French writer Guy de Maupassant’s short story “The Port” first landed on the Mexican silver-screen in 1934, courtesy of Russian exile Arkady Boytler and his directing buddy Raphael J. Sevilla. This classic tale of twisted faith has since been adapted thrice over — although, we’ll leave Luis Quintanilla’s TV-adaptation for another summer — and become a cornerstone of Mexican cinema, its tale of mixed identities reflecting the status of a nation confused about its own.

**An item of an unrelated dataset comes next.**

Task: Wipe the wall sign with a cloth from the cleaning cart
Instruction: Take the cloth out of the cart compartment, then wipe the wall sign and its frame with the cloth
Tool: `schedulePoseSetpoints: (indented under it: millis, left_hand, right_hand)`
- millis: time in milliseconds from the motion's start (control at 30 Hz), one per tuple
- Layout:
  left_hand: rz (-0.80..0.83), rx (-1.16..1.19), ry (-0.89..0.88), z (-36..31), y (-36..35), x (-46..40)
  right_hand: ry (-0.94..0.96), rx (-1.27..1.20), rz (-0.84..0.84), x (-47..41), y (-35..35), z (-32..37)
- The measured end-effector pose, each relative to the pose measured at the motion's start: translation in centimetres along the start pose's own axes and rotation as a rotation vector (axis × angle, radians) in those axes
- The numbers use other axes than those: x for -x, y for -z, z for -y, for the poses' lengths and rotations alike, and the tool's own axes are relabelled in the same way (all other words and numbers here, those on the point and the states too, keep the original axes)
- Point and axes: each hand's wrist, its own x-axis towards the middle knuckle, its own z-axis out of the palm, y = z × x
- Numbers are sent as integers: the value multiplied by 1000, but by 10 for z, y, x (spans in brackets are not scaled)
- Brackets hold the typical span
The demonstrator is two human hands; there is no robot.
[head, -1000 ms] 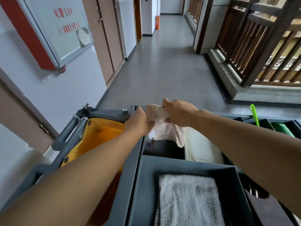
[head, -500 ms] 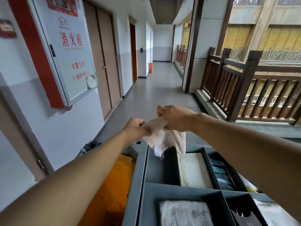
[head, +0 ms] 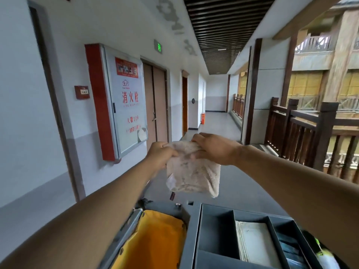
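A pale pinkish cloth [head: 193, 175] hangs in the air above the grey cleaning cart [head: 191, 230]. My left hand [head: 160, 155] grips its upper left corner and my right hand [head: 212, 147] grips its upper right edge, so the cloth is spread between them. On the left wall is a fire hydrant cabinet with a red frame; its white front sign [head: 129, 101] bears red characters. The cloth is held to the right of that sign and below its middle, apart from it.
The cart carries a yellow bag [head: 155, 241] on the left and tray compartments with folded linen [head: 252, 241] on the right. A small red alarm box [head: 82, 92] sits left of the cabinet. Brown doors [head: 157, 109] line the left wall; a wooden railing [head: 303, 133] runs along the right.
Both hands have lifted the cloth out of the cart and up to chest height, spreading it. The view has tilted up from the cart to the wall and corridor.
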Motion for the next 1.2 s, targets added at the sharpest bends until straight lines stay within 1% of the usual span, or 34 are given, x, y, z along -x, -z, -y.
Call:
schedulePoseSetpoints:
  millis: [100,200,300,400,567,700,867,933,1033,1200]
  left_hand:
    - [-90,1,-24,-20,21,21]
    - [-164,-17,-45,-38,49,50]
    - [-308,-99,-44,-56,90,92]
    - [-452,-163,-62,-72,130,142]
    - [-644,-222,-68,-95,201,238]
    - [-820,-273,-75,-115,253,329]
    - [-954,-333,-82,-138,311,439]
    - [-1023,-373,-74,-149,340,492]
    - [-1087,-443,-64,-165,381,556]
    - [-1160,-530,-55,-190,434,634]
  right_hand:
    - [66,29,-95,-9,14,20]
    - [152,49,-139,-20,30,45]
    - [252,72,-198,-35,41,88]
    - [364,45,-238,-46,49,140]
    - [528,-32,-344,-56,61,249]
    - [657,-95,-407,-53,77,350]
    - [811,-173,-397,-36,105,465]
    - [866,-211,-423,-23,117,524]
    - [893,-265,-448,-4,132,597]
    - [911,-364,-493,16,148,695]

Now heralded as a classic of Latin American cinema, Boytler and Sevilla’s grim and pointed THE WOMAN OF THE PORT (1934) sets the standard high for all future filmmakers looking to adapt this powerful short story. Set in the docks of Veracruz, THE WOMAN OF THE PORT follows a woman frowned upon by fate, forced into squalor, and made to make a name for herself in infamy. In 1949, Emilio Gómez Muriel tried his hand at the story with an adaptation starring rumbera Maria Antonieta Pons. This version of THE WOMAN OF THE PORT (1949) flips the chronology of the first on its head, setting up a narrative parabola that moves from grime to good to ghastly. It’d take about 40 years for another filmmaker to throw his name in the hat and in 1991, former Luis Buñuel assistant director Arturo Ripstein put forth his own spin on the story: a Rashomon–style vision of despair anchored in a quartet of wonderful performances.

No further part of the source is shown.